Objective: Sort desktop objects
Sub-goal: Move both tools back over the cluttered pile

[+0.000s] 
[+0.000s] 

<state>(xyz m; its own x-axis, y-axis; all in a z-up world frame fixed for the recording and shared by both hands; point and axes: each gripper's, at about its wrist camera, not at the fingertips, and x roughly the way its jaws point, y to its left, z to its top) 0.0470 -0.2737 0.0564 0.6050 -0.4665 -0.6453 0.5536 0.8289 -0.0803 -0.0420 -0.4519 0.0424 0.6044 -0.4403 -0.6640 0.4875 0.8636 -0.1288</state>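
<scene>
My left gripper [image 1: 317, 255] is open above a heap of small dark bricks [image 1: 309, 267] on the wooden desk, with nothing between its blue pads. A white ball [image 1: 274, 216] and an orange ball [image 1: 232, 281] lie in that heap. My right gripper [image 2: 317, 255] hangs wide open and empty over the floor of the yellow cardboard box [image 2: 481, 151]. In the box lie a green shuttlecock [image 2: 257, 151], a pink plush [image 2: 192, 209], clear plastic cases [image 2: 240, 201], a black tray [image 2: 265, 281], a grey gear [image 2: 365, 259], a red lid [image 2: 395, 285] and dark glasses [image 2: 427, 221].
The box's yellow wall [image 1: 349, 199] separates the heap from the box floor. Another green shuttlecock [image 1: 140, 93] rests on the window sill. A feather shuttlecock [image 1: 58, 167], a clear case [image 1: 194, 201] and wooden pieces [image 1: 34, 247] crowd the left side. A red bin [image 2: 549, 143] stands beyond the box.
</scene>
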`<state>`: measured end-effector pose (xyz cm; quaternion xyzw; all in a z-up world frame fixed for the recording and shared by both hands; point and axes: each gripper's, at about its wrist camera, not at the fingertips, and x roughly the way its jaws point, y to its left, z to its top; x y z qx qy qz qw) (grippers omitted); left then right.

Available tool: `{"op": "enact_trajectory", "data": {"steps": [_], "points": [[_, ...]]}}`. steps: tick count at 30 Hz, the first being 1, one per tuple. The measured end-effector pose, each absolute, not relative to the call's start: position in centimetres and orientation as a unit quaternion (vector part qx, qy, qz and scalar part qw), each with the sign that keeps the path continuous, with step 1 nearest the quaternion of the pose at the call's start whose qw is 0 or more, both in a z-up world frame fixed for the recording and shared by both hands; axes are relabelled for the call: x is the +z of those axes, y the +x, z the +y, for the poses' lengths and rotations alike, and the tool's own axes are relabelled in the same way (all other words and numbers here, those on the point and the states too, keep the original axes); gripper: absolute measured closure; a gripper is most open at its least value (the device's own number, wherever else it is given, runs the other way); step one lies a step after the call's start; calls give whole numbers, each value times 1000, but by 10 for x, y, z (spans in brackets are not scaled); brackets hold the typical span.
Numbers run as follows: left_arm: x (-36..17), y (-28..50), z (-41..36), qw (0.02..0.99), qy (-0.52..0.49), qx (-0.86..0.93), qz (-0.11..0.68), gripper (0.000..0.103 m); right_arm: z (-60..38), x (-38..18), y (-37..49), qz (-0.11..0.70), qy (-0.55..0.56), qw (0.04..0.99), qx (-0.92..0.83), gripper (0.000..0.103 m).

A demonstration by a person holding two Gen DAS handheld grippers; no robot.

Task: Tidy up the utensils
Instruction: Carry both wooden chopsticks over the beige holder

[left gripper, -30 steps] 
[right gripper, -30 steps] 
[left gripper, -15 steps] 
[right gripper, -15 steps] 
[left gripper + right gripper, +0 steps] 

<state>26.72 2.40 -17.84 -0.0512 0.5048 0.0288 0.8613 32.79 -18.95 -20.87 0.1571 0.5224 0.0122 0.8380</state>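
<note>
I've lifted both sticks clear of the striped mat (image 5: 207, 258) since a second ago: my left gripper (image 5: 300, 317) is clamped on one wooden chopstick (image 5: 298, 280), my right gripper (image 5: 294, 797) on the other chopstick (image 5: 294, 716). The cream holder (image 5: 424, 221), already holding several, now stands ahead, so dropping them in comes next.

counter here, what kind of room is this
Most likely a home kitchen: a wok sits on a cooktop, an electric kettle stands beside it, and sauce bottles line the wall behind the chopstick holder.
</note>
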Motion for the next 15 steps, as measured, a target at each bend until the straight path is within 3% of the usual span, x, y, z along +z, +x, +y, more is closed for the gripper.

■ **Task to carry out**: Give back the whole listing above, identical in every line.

■ **Solution to the problem**:
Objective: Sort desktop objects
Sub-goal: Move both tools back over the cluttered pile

[+0.000s] 
[+0.000s] 

<state>(xyz m; its own x-axis, y-axis; all in a z-up world frame fixed for the recording and shared by both hands; point and axes: each gripper's, at about its wrist camera, not at the fingertips, and x roughly the way its jaws point, y to its left, z to its top) 0.0470 -0.2737 0.0564 0.6050 -0.4665 -0.6453 0.5536 0.8289 -0.0803 -0.0420 -0.4519 0.0424 0.6044 -0.4403 -0.6640 0.4875 0.8636 -0.1288</state>
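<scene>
My left gripper [image 1: 317, 255] is open above a heap of small dark bricks [image 1: 309, 267] on the wooden desk, with nothing between its blue pads. A white ball [image 1: 274, 216] and an orange ball [image 1: 232, 281] lie in that heap. My right gripper [image 2: 317, 255] hangs wide open and empty over the floor of the yellow cardboard box [image 2: 481, 151]. In the box lie a green shuttlecock [image 2: 257, 151], a pink plush [image 2: 192, 209], clear plastic cases [image 2: 240, 201], a black tray [image 2: 265, 281], a grey gear [image 2: 365, 259], a red lid [image 2: 395, 285] and dark glasses [image 2: 427, 221].
The box's yellow wall [image 1: 349, 199] separates the heap from the box floor. Another green shuttlecock [image 1: 140, 93] rests on the window sill. A feather shuttlecock [image 1: 58, 167], a clear case [image 1: 194, 201] and wooden pieces [image 1: 34, 247] crowd the left side. A red bin [image 2: 549, 143] stands beyond the box.
</scene>
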`<state>`: measured end-effector pose (xyz cm; quaternion xyzw; all in a z-up world frame fixed for the recording and shared by both hands; point and axes: each gripper's, at about its wrist camera, not at the fingertips, and x roughly the way its jaws point, y to its left, z to its top; x y z qx qy qz qw) (grippers omitted); left then right.

Available tool: `{"op": "enact_trajectory", "data": {"steps": [_], "points": [[_, ...]]}}`. steps: tick count at 30 Hz, the first being 1, one per tuple. The measured end-effector pose, each absolute, not relative to the call's start: position in centimetres and orientation as a unit quaternion (vector part qx, qy, qz and scalar part qw), each with the sign that keeps the path continuous, with step 1 nearest the quaternion of the pose at the call's start whose qw is 0 or more, both in a z-up world frame fixed for the recording and shared by both hands; axes are relabelled for the call: x is the +z of those axes, y the +x, z the +y, for the poses' lengths and rotations alike, and the tool's own axes are relabelled in the same way (all other words and numbers here, those on the point and the states too, keep the original axes); gripper: absolute measured closure; a gripper is most open at its least value (the device's own number, wherever else it is given, runs the other way); step one lies a step after the call's start; calls give whole numbers, each value times 1000, but by 10 for x, y, z (spans in brackets are not scaled); brackets hold the typical span.
Numbers run as follows: left_arm: x (-36..17), y (-28..50), z (-41..36), qw (0.02..0.99), qy (-0.52..0.49), qx (-0.86..0.93), qz (-0.11..0.68), gripper (0.000..0.103 m); right_arm: z (-60..38), x (-38..18), y (-37..49), qz (-0.11..0.70), qy (-0.55..0.56), qw (0.04..0.99), qx (-0.92..0.83), gripper (0.000..0.103 m).

A demonstration by a person holding two Gen DAS handheld grippers; no robot.

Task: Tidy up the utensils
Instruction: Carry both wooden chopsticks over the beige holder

[left gripper, -30 steps] 
[right gripper, -30 steps] 
[left gripper, -15 steps] 
[right gripper, -15 steps] 
[left gripper + right gripper, +0 steps] 

<state>26.72 2.40 -17.84 -0.0512 0.5048 0.0288 0.8613 32.79 -18.95 -20.87 0.1571 0.5224 0.0122 0.8380</state>
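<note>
I've lifted both sticks clear of the striped mat (image 5: 207, 258) since a second ago: my left gripper (image 5: 300, 317) is clamped on one wooden chopstick (image 5: 298, 280), my right gripper (image 5: 294, 797) on the other chopstick (image 5: 294, 716). The cream holder (image 5: 424, 221), already holding several, now stands ahead, so dropping them in comes next.

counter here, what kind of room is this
Most likely a home kitchen: a wok sits on a cooktop, an electric kettle stands beside it, and sauce bottles line the wall behind the chopstick holder.
</note>
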Motion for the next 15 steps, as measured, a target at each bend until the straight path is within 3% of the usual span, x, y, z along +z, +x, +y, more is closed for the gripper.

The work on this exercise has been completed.